SWES Student Seminars
Talk
Monday, April 16, 2012 - 3:00pm
Marley Building, Rm 230
Speaker:
Brittany Choate and Samendra Prasad Sherchan
Speaker Title:
SWES M.S. and Ph.D Students
Event Description:
Evolution of the Roosevelt Water Conservation District: Lessons Learned from the Agriculture to Urban Community Transformation
The Roosevelt Water Conservation District (RWCD) has been responsible for managing the distribution of irrigation water to 40,000 acres of agricultural land throughout portions of Mesa, Gilbert, and Chandler, Arizona since 1920. Each of these communities has seen tremendous population growth in recent decades requiring the RWCD to adapt to its more urban surroundings. To do this, RWCD has entered into water sharing agreements, made land acquisitions, changes to their Bylaws and worked with each community to accommodate the increased municipal water needs. Though each party entered into these agreements with good intentions, multimillion-dollar challenges and years of litigation resulted between the communities and RWCD; current relationships between these groups reflect the positive and negative experiences RWCD had with adapting to its service area’s population growing pains. These tested relationships now serve as an example of what may happen to similar irrigation districts caught in today’s ever-changing world of population growth and agriculture to urban conversion. This project aims to gather information from the multifaceted parties involved in the RWCD agreements, determine what led to the less than ideal results, and propose recommendations for how similar transitioning communities can avoid the same challenged faced by RWCD.

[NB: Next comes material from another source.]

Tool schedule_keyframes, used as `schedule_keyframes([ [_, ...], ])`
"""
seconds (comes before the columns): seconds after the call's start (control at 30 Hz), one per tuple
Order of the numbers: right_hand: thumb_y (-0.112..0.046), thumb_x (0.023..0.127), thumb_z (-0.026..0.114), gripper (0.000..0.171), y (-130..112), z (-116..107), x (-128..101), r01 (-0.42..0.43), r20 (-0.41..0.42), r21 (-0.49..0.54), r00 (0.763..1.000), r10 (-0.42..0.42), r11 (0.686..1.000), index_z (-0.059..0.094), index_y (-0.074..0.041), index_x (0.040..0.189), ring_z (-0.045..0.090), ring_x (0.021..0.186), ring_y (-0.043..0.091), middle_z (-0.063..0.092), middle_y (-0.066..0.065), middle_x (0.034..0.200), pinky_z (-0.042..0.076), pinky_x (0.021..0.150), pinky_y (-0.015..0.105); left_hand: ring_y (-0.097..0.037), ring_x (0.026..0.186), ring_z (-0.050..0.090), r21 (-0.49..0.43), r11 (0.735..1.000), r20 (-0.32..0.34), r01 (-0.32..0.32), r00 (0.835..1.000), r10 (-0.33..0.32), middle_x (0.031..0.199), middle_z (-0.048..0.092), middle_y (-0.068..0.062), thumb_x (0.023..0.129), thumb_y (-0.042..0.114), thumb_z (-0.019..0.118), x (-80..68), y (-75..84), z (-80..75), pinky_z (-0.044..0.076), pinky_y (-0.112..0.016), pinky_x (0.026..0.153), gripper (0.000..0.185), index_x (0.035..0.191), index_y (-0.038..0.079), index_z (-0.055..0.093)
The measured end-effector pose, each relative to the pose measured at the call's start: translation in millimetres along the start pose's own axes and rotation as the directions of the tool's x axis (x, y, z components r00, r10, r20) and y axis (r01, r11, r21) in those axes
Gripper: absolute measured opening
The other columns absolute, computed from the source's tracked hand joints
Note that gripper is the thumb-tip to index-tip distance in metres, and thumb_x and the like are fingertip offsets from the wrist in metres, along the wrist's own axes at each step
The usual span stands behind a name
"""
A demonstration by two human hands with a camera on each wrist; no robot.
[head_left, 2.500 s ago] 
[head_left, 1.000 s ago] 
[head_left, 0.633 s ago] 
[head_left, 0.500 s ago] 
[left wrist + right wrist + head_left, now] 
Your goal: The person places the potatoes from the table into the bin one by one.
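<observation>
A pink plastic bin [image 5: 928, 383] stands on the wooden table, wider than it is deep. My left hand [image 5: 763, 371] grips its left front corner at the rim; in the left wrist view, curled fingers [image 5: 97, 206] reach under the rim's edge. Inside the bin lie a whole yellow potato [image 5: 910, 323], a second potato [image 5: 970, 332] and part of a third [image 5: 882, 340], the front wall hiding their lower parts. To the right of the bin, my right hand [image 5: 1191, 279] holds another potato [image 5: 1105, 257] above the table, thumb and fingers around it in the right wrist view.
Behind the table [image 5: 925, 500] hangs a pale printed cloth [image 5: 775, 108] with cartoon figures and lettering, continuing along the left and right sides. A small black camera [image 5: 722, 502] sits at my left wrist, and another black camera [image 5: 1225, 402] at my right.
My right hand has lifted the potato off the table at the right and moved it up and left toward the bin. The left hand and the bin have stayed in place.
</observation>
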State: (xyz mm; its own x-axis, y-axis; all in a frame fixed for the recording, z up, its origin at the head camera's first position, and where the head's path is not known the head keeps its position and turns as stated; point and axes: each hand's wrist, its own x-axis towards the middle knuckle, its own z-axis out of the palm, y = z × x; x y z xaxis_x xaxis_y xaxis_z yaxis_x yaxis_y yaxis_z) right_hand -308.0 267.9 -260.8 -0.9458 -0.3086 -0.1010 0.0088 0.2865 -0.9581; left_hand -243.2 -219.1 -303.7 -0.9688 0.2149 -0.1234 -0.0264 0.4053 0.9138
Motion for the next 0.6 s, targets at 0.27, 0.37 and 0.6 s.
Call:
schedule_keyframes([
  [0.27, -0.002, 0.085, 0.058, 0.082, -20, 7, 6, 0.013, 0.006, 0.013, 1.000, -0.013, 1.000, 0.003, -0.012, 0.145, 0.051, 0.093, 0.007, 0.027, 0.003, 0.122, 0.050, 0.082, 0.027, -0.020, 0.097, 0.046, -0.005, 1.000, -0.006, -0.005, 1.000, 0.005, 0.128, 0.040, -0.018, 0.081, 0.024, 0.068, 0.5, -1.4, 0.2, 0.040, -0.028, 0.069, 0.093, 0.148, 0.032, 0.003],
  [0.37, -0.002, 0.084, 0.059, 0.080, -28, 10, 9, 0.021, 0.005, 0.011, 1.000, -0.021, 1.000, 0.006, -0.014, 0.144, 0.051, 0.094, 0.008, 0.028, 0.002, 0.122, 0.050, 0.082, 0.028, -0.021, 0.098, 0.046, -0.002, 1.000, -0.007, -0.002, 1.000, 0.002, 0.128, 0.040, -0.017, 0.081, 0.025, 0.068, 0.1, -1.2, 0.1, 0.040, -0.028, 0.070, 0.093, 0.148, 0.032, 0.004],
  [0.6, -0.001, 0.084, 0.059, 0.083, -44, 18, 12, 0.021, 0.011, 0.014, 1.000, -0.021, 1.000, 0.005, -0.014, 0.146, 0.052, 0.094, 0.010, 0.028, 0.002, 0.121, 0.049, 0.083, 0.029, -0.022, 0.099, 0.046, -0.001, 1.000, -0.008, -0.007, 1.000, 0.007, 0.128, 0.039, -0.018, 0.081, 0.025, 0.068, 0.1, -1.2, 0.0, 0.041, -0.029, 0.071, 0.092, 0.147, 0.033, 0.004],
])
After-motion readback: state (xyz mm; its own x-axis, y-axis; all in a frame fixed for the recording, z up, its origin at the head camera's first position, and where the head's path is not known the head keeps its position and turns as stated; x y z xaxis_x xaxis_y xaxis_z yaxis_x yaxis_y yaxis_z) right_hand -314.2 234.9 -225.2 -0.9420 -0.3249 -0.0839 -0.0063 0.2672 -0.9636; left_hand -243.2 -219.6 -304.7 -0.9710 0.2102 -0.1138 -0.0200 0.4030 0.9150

Inactivation of MS2 by advanced oxidation process
Ultraviolet light(UV) in combination with hydrogen peroxide (H2O2) has the ability to generate hydroxyl (.OH) radical which plays a vital role in destroying contaminants. The inactivation of coliphage MS2 using UV light in combination with H2O2 was studied to assess the importance of this process for virus inactivation during water treatment. We have used cultural and molecular methods to document the destruction of MS2 in real-time. Pilot-scale experiments were performed using the Trojan UVSwift SC reactor from Trojan Technologies. MS2 was inactivated by more than 5 log10 with UV radiation whereas quantitative PCR showed only a 2 log10 reduction in viral RNA copy number. By the addition of H2O2 in the UV disinfection step, enhanced MS2 inactivation occurred with more than a 7 log10 reduction in plaque counts and a corresponding 3-4 log10 reduction in qPCR results.